Concerns that some boats might contain fugitive terrorists were recently voiced by federal MP Wilson Tuckey, and Singapore-based terrorism analyst Rohan Gunaratna, who says former LTTE gun-running boats are now operating as people-smuggling vessels.

Those fears were heightened when an AFTA spokesman was reported in The Australian last moth saying it is "certain" that former Tamil Tiger fighters are among the asylum-seekers.

AFTA has since released a statement saying these reports are unfounded. Ragavan rejects the assertion that the Tamil Tigers are now running people-smuggling boats. "After the government defeated the Tigers, I doubt the LTTE would have the capacity," he says.

Nathan says there is no evidence of Tamil Tiger activity in Australia.

"A lot of people support the Tamil Eelam, a separate country (for Tamils) which is what we used to be before the British came, but there's no support for an armed struggle," she says.

"That chapter is closed. The only way we can go forward now is through diplomacy and politics in the international community."

Many of the most recent boat arrivals in Australia have already been processed by the UNHCR and deemed to be legitimate refugees. The 109 people on the boat now waiting at Merak in Indonesia after being intercepted on its way to Australia are carrying refugee cards issued by the UNHCR. Some have reportedly been waiting in Indonesia for resettlement for up to five years.

Paul Power from the Refugee Council of Australia says a significant part of the problem is a bottleneck in refugee processing in Southeast Asia.
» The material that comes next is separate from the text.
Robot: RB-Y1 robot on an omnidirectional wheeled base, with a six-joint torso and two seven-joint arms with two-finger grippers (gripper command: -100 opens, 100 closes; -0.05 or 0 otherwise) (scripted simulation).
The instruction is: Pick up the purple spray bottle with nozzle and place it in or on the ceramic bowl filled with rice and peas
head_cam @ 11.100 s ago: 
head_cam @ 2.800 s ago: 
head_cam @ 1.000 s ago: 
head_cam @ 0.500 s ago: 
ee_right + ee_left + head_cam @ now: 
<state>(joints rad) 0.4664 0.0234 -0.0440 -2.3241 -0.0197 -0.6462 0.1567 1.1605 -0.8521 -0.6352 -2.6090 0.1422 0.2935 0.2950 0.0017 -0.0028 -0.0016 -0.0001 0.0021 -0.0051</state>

More than 36,000 UNHCR-approved refugees are in Malaysia awaiting resettlement, with another 9000 still being processed. In Thailand there are 113,000 who have been approved, and 12,000 still pending, all in need of new homes in third countries.
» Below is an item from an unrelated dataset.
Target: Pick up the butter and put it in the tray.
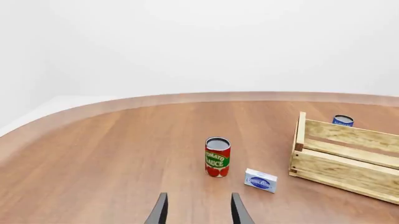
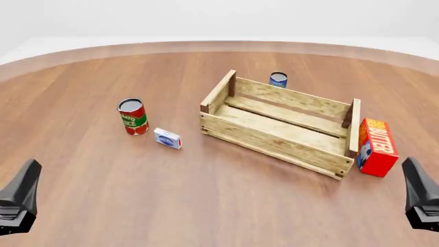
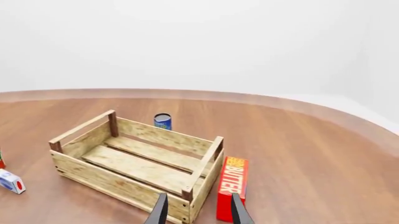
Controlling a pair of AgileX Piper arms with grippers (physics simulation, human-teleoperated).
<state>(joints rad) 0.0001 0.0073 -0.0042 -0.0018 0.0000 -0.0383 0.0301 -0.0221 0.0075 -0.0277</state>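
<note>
The butter (image 2: 377, 147) (image 3: 232, 188) is a red-orange carton with white lettering, standing on its long edge just right of the tray (image 2: 274, 141) (image 3: 81, 170) (image 1: 349, 161), close to its right end. The tray is a light wooden slatted crate with nothing inside. My right gripper (image 3: 197, 210) (image 2: 420, 198) is open, near the table's front right, short of the butter and the tray's near corner. At the front left, far from the butter, my left gripper (image 1: 198, 211) (image 2: 19, 198) is open with nothing between its fingers.
A red tomato sauce can (image 2: 132, 116) (image 1: 217, 157) stands left of the tray, with a small blue-white box (image 2: 167, 138) (image 1: 260, 180) beside it. A blue can (image 2: 278, 79) (image 3: 162, 121) (image 1: 342, 121) stands behind the tray. The round wooden table's edge (image 2: 219, 46) curves at the back.
</note>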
Typically, resettlement of refugees, even after they get their UNHCR cards, can take up to 10 years. And those awaiting resettlement often face persecution and harassment.

An RCA report released in June says refugees in Southeast Asia "are living in constant fear of arrest and deportation and regularly experience harassment and exploitation . . . Conditions varied from country to country, with refugees who lived in Malaysia telling of being arrested, detained and mistreated and then being forced to pay large bribes to secure their release".

Activists say the recent surge of boatpeople is merely the symptom of a much larger problem, which must be tackled, and not by simply turning boats away.

"I don't think they understand the implications of turning back boats at sea, it would mean people losing their lives in Australian waters," Power says.

"These people are genuinely fearful for their lives," Nathan says. "By just trying to stop the boats coming, we're not meeting our international obligations."

Nathan recites the words of the Australian anthem: "For those who've come across the seas, we've boundless plains to share".

Sally Neighbour is a senior reporter with The Australian and ABC's Four Corners.